*** Opening Data for review ***
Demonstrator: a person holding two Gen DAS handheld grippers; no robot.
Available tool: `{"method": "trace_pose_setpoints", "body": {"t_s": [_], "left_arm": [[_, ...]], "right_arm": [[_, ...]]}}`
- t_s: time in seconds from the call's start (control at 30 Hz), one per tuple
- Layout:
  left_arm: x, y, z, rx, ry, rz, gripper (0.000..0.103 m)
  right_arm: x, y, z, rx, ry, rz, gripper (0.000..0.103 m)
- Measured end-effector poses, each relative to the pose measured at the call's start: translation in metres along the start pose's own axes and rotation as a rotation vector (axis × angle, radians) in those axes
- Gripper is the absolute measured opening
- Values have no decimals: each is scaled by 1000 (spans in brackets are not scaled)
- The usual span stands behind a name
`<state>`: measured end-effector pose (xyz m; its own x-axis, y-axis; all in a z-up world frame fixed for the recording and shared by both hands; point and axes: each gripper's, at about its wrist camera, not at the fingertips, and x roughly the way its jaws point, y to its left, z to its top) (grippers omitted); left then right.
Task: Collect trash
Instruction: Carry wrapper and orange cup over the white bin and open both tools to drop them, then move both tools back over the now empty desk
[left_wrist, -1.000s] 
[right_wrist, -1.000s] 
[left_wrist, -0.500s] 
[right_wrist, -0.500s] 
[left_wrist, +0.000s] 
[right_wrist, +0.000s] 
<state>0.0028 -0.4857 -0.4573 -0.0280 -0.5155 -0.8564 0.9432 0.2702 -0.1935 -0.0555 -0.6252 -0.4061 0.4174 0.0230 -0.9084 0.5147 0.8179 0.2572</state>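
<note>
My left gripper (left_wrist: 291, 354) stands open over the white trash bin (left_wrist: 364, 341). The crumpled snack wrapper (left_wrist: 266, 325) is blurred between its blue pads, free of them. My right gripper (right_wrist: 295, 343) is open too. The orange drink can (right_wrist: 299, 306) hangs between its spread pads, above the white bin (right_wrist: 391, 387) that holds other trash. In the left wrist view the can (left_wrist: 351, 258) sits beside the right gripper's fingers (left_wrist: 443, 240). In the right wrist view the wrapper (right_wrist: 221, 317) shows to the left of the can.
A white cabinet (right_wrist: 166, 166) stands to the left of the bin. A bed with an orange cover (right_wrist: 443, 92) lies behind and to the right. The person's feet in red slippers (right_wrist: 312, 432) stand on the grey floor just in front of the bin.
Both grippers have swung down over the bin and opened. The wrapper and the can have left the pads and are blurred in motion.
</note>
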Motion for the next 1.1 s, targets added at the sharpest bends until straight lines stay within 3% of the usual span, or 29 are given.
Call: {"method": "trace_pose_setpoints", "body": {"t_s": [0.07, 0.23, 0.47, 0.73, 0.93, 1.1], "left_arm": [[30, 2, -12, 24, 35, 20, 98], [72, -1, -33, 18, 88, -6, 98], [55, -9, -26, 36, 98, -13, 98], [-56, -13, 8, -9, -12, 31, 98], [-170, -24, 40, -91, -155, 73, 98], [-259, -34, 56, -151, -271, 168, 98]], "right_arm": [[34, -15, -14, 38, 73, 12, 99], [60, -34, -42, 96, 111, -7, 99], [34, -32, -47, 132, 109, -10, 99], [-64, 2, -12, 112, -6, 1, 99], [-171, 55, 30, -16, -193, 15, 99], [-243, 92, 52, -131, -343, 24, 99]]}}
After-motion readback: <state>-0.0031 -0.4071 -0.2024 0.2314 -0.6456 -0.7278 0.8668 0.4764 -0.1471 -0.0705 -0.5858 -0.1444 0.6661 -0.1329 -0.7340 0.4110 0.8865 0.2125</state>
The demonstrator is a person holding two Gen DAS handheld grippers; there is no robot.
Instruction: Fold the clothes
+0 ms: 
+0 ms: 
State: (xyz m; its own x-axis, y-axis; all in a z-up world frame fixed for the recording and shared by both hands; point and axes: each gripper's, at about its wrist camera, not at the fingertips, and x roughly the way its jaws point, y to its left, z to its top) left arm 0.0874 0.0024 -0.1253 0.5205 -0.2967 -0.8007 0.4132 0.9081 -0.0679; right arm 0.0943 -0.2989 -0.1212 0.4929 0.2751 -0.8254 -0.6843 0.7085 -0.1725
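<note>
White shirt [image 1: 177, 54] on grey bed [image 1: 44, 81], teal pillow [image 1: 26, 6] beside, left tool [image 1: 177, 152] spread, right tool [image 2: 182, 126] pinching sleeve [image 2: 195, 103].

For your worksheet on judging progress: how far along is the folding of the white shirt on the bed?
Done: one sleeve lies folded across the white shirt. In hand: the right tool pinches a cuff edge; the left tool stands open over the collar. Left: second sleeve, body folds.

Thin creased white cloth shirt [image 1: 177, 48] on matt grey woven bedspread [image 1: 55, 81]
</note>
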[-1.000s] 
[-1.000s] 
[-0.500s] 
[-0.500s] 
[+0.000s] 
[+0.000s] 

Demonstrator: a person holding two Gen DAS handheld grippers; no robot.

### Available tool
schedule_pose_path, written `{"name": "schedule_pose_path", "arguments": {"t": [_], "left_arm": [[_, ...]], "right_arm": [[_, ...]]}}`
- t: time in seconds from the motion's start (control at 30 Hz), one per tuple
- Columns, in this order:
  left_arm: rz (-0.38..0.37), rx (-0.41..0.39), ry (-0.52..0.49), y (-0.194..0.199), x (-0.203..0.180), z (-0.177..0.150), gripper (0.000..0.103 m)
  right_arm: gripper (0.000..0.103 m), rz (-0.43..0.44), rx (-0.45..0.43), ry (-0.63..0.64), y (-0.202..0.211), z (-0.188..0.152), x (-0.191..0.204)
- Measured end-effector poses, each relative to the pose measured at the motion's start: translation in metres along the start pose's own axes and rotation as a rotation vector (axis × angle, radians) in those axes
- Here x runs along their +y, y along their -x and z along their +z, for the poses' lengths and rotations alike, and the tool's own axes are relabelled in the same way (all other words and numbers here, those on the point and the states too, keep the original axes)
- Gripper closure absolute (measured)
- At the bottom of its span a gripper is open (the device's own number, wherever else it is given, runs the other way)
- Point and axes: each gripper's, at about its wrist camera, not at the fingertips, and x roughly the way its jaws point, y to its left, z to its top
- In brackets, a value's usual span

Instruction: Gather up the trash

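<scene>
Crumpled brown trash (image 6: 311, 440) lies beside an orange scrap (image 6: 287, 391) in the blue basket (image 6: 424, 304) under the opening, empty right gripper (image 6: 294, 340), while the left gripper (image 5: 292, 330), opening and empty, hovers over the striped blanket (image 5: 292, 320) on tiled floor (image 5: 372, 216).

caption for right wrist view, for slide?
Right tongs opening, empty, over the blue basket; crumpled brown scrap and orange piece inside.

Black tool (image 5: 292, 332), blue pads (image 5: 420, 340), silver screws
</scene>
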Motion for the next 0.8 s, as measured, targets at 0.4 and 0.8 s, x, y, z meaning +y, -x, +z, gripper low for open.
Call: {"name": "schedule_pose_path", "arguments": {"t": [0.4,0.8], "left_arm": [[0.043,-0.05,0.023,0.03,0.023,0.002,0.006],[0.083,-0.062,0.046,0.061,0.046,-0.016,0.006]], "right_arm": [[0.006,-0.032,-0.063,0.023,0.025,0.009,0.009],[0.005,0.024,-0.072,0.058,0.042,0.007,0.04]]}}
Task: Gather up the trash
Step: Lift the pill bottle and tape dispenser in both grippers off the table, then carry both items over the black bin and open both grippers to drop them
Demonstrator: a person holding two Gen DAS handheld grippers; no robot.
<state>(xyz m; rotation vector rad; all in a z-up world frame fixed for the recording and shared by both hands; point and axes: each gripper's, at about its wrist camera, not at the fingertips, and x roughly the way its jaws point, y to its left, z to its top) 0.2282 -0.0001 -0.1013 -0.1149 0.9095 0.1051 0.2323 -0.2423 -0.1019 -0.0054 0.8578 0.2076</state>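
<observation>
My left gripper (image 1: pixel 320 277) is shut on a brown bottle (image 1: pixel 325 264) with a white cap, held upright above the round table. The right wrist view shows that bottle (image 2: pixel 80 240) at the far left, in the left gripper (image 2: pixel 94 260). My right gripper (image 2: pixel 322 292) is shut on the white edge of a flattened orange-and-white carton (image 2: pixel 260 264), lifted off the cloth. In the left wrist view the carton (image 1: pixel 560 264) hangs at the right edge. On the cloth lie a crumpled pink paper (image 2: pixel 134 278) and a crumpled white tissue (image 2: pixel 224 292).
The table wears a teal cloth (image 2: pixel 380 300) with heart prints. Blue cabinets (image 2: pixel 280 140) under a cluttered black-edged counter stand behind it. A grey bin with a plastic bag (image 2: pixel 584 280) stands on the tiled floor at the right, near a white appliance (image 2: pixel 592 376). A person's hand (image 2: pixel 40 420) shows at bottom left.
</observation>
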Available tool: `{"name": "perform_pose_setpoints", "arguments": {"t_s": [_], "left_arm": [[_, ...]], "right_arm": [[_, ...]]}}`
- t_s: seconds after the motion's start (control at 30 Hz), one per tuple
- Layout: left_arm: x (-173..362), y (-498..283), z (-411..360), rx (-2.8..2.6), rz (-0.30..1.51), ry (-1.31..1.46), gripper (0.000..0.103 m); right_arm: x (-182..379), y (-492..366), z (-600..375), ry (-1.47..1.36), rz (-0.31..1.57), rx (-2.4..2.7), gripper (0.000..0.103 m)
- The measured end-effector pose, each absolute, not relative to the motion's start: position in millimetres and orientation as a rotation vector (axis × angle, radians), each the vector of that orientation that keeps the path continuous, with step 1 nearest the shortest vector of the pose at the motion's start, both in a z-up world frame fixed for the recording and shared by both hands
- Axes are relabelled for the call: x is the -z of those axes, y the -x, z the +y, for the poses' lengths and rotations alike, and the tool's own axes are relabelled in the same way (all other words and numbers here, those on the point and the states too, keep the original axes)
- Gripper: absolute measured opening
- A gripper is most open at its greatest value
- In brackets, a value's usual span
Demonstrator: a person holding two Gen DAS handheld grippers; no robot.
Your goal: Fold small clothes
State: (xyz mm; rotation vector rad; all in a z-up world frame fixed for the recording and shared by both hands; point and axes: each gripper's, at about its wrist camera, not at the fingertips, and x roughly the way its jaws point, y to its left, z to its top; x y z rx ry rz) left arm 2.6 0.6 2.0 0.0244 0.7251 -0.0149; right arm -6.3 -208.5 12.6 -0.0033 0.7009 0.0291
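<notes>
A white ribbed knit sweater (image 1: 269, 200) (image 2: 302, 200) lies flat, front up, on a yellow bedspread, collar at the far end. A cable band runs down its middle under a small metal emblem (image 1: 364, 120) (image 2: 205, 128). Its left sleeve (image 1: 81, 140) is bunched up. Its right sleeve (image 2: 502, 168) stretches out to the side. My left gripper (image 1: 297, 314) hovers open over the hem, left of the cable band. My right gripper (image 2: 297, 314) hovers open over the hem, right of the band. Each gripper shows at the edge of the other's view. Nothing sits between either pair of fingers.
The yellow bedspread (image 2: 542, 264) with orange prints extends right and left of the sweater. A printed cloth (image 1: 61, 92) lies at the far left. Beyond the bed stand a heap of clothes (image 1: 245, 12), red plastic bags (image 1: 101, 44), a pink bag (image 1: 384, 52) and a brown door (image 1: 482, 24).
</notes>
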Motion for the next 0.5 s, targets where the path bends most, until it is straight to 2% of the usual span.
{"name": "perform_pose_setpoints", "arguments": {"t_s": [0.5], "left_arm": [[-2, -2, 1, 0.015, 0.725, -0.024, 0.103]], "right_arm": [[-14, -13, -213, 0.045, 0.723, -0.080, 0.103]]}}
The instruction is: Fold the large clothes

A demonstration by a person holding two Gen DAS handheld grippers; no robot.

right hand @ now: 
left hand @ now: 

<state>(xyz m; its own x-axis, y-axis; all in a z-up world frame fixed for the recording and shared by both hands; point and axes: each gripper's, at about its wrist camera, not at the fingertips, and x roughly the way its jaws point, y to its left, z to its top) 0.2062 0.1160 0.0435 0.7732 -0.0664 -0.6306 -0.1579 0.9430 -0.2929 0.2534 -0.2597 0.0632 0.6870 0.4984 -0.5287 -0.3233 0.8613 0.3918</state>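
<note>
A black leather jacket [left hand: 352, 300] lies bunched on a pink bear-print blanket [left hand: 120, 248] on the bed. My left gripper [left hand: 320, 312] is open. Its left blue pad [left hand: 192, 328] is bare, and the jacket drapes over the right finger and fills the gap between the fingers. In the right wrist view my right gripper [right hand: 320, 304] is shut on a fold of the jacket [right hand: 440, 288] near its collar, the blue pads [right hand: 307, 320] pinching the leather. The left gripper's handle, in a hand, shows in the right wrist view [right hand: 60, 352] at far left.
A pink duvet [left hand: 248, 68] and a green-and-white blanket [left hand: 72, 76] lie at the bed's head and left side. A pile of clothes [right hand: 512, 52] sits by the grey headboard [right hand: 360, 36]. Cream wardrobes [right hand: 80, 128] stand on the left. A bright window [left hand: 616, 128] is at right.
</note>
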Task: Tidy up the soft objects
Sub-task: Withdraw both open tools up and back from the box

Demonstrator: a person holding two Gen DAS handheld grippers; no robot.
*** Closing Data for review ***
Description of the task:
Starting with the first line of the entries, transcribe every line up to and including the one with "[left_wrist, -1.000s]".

Output for this exercise:
Demonstrator: a person holding two Gen DAS handheld grippers; no robot.
Available tool: `{"method": "trace_pose_setpoints", "body": {"t_s": [_], "left_arm": [[_, ...]], "right_arm": [[_, ...]]}}`
- t_s: time in seconds from the call's start (control at 30 Hz), one per tuple
- Layout:
  left_arm: x, y, z, rx, ry, rz, gripper (0.000..0.103 m)
  right_arm: x, y, z, rx, ry, rz, gripper (0.000..0.103 m)
- Measured end-effector poses, each relative to the pose measured at the call's start: translation in metres along the start pose's own axes and rotation as a rotation vector (axis × angle, radians) in those axes
- Gripper is the absolute measured opening
- Values have no decimals: each is scaled by 1000 (spans in brackets are not scaled)
- The usual span stands behind a name
`<state>`: measured end-effector pose (xyz m; its own x-axis, y-axis; all in a z-up world frame fixed for the recording and shared by both hands; point and axes: each gripper's, at about its wrist camera, not at the fingertips, and x roughly the way its jaws point, y to its left, z to its top) (grippers omitted); left then right.
Task: Collect trash
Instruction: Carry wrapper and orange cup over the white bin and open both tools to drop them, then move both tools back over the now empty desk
[left_wrist, -1.000s] 

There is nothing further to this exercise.